Protection against data-oriented attacks through selective data integrity
The financial sector experienced significant losses of billions of dollars in 2022, primarily attributed to cyber-attacks targeting major banks and corporations. One of the key attack strategies that attackers leverage to perform such high-end cyber-attacks is the control-oriented attack. In control-oriented attacks, attackers corrupt the control data (e.g., function pointer or return address) to divert the control-flow of the program to their chosen contents in order to compromise a system.
However, with the advancements in control-oriented defenses in the last few years, especially the advancements made in the Control-Flow Integrity (CFI) defense, control-oriented attacks have become unreliable. As a result, attackers shift their focus to another powerful class of attacks called data-oriented attack. Data-oriented attacks have become popular due to having a similar level of expressiveness (in terms of achieving malicious goals) like control-oriented attacks. However, unlike control-oriented attacks, data-oriented attacks do not need to corrupt the control data. Thus, the CFI defense cannot protect data-oriented attacks which makes data-oriented attacks very powerful. In data-oriented attacks, attackers manipulate the non-control data (i.e., variables, objects, and pointers used in a program) to construct a malicious execution flow of their choice, where the execution flow does not violate the normal flow of the program. Similar to control-oriented attacks, these attacks can lead to various security breaches, such as code execution or data leakage.
To prevent data-oriented attacks, it is necessary to protect the integrity of non-control data, similar to the protection of control-oriented attacks through integrity protection of control-data.
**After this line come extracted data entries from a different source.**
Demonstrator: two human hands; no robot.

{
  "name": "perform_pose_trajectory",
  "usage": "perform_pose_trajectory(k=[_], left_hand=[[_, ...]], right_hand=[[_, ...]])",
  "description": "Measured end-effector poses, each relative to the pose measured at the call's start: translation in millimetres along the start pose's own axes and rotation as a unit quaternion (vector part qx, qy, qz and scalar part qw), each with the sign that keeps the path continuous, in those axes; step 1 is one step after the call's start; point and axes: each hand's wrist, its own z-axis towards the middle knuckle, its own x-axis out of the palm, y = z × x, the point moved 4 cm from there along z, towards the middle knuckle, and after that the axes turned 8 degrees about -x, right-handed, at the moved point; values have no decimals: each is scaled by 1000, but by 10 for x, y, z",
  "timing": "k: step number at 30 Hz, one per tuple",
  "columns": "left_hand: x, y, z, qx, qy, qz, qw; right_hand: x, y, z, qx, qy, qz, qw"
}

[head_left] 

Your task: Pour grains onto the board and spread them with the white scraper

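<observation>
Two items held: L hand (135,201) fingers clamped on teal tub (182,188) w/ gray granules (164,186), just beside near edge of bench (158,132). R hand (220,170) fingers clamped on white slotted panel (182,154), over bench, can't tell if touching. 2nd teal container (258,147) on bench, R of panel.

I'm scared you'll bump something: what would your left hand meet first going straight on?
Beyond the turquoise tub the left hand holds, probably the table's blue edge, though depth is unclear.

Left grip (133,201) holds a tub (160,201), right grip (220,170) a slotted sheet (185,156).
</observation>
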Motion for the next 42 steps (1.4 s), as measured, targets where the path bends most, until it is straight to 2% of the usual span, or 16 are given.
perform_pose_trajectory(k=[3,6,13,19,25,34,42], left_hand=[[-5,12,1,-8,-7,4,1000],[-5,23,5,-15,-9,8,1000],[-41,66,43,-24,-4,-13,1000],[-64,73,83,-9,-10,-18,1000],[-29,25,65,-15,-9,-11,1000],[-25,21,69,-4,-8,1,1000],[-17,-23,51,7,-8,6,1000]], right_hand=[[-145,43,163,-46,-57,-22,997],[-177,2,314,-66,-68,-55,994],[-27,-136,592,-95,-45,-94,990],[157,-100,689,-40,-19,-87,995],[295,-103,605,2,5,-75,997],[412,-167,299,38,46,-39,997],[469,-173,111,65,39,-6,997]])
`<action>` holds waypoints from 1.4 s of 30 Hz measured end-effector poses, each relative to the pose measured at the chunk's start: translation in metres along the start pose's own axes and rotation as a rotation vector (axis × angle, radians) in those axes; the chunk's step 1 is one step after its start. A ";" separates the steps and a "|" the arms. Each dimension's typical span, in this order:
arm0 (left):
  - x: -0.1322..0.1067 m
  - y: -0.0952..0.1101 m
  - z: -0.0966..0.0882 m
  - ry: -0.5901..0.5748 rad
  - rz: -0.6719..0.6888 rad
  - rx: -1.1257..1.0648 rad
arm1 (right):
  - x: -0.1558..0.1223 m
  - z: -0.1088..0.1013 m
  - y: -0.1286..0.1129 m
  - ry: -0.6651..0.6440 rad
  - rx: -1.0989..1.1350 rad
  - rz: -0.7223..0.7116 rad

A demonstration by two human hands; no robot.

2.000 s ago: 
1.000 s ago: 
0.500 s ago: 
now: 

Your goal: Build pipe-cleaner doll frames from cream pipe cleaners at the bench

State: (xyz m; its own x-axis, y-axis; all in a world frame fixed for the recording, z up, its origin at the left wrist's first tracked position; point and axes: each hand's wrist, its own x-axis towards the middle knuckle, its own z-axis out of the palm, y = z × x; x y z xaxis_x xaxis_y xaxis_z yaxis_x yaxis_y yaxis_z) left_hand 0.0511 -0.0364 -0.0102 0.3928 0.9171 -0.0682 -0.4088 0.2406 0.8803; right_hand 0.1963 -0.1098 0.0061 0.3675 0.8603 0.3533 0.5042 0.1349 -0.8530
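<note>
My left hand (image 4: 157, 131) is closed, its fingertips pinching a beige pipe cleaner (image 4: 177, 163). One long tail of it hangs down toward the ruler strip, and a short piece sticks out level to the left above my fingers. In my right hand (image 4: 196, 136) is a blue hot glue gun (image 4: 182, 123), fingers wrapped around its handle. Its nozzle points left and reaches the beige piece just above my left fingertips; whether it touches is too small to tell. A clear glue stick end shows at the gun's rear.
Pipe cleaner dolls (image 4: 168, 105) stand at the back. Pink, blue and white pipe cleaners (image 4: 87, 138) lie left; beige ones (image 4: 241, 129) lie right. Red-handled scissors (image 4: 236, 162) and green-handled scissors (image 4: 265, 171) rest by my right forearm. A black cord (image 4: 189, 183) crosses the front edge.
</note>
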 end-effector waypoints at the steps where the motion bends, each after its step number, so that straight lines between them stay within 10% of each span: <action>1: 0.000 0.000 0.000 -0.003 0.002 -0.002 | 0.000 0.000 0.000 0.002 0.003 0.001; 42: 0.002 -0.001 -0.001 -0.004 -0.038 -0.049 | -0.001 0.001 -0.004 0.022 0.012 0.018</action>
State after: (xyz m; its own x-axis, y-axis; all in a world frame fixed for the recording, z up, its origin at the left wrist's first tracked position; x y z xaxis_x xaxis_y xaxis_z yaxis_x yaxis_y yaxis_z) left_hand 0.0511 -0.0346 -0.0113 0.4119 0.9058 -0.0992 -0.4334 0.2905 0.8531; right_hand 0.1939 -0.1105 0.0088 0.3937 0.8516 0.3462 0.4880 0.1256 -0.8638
However, integrity protection of non-control data poses two key challenges. First, a program contains a huge amount of non-control data (~100x more) compared to the control data. Second, the integrity protection of non-control data requires inter-procedural data-flow analysis, instrumentation, encryption, masking, etc. which are computationally expensive (run-time overhead up to 116% for software-based and up to 26% for hardware-based protections). This high overhead associated with the integrity protection of non-control data makes the existing countermeasures aiming for data-oriented attacks impractical.
In our 2023 USENIX Security paper, we explored how to make the integrity protection of non-control data practical. The key observation we made during our work is that not all the non-control data are equally sensitive or critical to construct data-oriented exploits. Based on this observation, we introduced the idea of prioritizing non-control data for practical and scalable protection of data-oriented attacks through protecting only the prioritized non-control data. Out of various non-control data, data objects and their pointers are often desirable as they allow attackers to leak information, stitch exploit components together, and perform stack-based or heap-based exploitation. Consequently, in our work, we propose a framework called Data and Pointer Prioritization (DPP) for prioritizing data and pointers based on their importance or vulnerability to attacks. This prioritization enables the capability to ensure the data integrity where it matters most, as opposed to doing so for all.
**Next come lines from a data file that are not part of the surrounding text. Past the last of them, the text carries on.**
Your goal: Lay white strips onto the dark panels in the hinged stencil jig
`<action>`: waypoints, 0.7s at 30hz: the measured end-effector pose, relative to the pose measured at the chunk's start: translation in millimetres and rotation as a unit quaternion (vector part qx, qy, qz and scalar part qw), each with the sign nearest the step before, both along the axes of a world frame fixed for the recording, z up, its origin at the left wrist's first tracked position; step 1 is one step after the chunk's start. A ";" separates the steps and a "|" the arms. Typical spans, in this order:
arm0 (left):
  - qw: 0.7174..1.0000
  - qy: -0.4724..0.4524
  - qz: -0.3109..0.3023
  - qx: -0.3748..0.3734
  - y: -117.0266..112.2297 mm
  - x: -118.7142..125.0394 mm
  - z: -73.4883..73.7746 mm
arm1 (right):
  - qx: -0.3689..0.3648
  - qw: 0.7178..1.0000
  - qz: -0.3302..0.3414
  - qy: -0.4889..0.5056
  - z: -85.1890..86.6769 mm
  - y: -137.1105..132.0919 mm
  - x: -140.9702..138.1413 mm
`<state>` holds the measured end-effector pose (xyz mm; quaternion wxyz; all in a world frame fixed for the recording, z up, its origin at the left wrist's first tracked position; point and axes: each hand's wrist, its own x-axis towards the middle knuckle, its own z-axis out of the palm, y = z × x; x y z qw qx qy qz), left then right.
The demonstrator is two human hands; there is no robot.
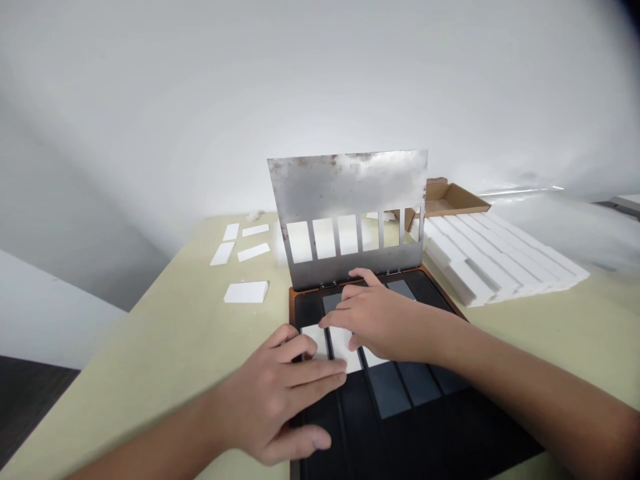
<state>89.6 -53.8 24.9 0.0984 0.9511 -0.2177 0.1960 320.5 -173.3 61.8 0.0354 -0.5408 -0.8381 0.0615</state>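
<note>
A black board point(345, 433) with raised ribs and a brown edge lies before me, and white cards point(345, 350) rest in a row across its slots. My left hand point(275, 393) lies over the board's left edge, fingers stretched out, two fingertips touching the lower part of a card. From the right, my right hand point(383, 323) reaches over the same row. Its fingers are apart, with the tips of a finger and the thumb on or close to the second card. A metal plate point(345, 190) with rectangular windows stands raised on hinges at the board's far side.
Several loose white cards point(254, 251) and a small card stack point(246, 292) lie on the pale yellow table point(165, 353) to the left. Long rows of stacked white cards point(505, 257) stand at the right. Behind them is an open cardboard box point(463, 198), near the wall.
</note>
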 end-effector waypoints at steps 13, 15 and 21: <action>0.997 0.024 0.062 -0.029 0.2 -1.0 -5.0 | -0.029 0.999 -0.037 0.027 13.6 -3.8 -2.0; 0.997 0.027 0.061 -0.028 -1.0 -1.5 -5.8 | 0.003 0.997 -0.071 0.031 9.1 -2.3 -3.7; 0.994 0.079 0.078 -0.022 -2.6 -2.5 -2.8 | 0.049 0.990 -0.128 -0.025 -11.2 2.8 -8.3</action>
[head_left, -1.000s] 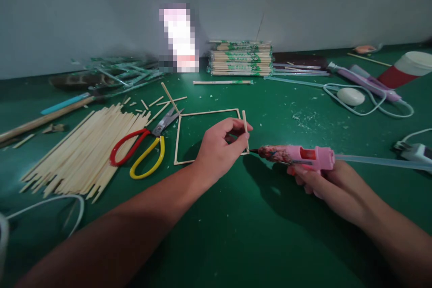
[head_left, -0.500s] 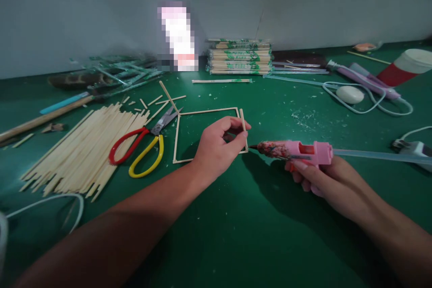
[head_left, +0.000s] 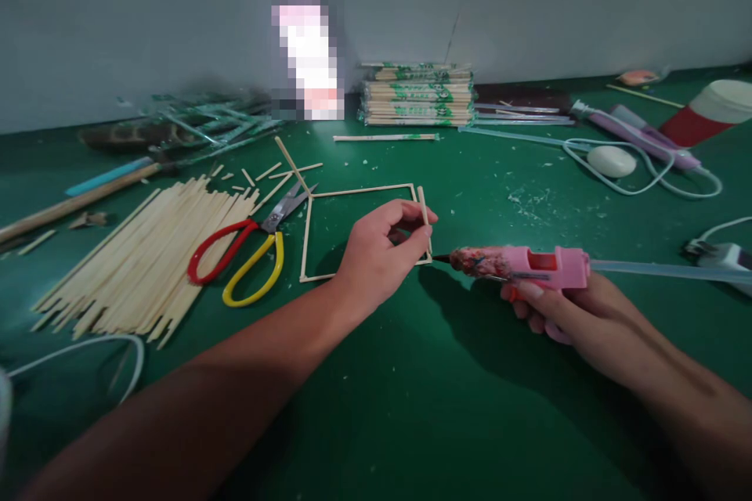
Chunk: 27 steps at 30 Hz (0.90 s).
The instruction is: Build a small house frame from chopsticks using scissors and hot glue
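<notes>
My left hand (head_left: 379, 258) pinches a short wooden stick (head_left: 424, 215) upright at the near right corner of a square stick frame (head_left: 352, 192) lying on the green table (head_left: 446, 391). My right hand (head_left: 564, 313) grips a pink glue gun (head_left: 529, 266). Its dark nozzle points left and almost touches the foot of the stick at that corner. A clear glue rod (head_left: 670, 272) sticks out of the gun's back.
Red and yellow scissors (head_left: 244, 258) lie left of the frame, beside a pile of loose sticks (head_left: 141, 258). Wrapped stick packs (head_left: 418, 94) are stacked at the wall. A purple tool (head_left: 638, 139), a white cable (head_left: 646, 180), a plug (head_left: 720, 257) and a red cup (head_left: 708, 113) lie right.
The glue gun's nozzle has stayed at the frame's corner while my right hand shifted slightly. My left hand keeps the stick pinched in the same place.
</notes>
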Each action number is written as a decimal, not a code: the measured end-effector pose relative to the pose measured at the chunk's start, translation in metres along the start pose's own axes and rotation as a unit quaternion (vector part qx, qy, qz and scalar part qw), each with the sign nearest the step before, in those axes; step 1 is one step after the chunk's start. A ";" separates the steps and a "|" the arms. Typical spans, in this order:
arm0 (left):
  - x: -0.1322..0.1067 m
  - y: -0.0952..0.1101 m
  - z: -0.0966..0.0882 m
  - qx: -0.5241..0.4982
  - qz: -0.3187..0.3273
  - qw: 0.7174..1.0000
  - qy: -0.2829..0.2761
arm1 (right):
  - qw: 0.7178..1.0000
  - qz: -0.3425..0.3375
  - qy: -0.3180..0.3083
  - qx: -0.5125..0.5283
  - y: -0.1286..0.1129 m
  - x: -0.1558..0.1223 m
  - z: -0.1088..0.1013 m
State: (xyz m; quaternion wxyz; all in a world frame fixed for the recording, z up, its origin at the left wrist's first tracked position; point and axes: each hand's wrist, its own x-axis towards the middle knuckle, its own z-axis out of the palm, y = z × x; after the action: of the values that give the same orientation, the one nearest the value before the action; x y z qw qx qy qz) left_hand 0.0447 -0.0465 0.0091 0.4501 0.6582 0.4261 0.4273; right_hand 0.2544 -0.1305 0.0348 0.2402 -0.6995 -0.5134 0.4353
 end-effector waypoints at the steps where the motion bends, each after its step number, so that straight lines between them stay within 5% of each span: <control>1: 0.000 0.000 0.000 0.001 0.002 1.000 -0.002 | 1.000 -0.002 -0.003 -0.002 0.000 0.000 0.000; 27: -0.002 0.002 -0.001 0.045 0.032 0.998 -0.029 | 0.997 0.051 0.034 0.042 -0.007 0.000 -0.001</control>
State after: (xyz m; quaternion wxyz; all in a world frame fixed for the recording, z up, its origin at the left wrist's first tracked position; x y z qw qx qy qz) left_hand 0.0436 -0.0489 0.0107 0.4186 0.7031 0.4103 0.4026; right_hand 0.2516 -0.1278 0.0408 0.2640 -0.7287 -0.4499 0.4438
The prioritization process starts with identifying attack gateways such as system or library I/O functions that accept external inputs, and then propagates the inputs throughout a program to identify the other data objects or pointers that consume those external inputs. This propagation helps us locate data objects (throughout the program) dependent on potentially attacker-controlled inputs. To filter out external input dependent, but safe objects (or their pointers), DPP employs a set of rule-based heuristics, grounded in extensive data from known exploits and CVEs, to automatically identify sensitive data objects that could potentially lead to vulnerabilities. DPP then feeds the prioritized data objects and their pointers for protection. Figure 1 shows the high-level diagram of the abovementioned DPP operations.
We implemented a prototype of DPP in LLVM and evaluated the prototype using various datasets (e.g., Linux Flaw Project and Juliet Test Suite) as well as the SPEC CPU2017 benchmark. Our evaluation suggests that DPP can ensure the same level of security as protecting all non-control data, but with protecting only the prioritized data objects or pointers. We found that as high as 95% of non-control data in real-world programs may not need protection. DPP also improves performance in terms of throughput by about 1.6 times and reduces runtime overhead by roughly 70%.
Our prioritization scheme is new and different from the conventional protection paradigm as DPP enables the trade-offs between accuracy and performance. We can make DPP tunable in the security (false negative), usability (false positive), and performance dimensions. The rules used by DPP are simple and have the capability to anticipate future attacks. This is because the rules are deduced by abstracting exploits into common vulnerability patterns. However, DPP still requires some work and a broader benchmark to fully assess its effectiveness.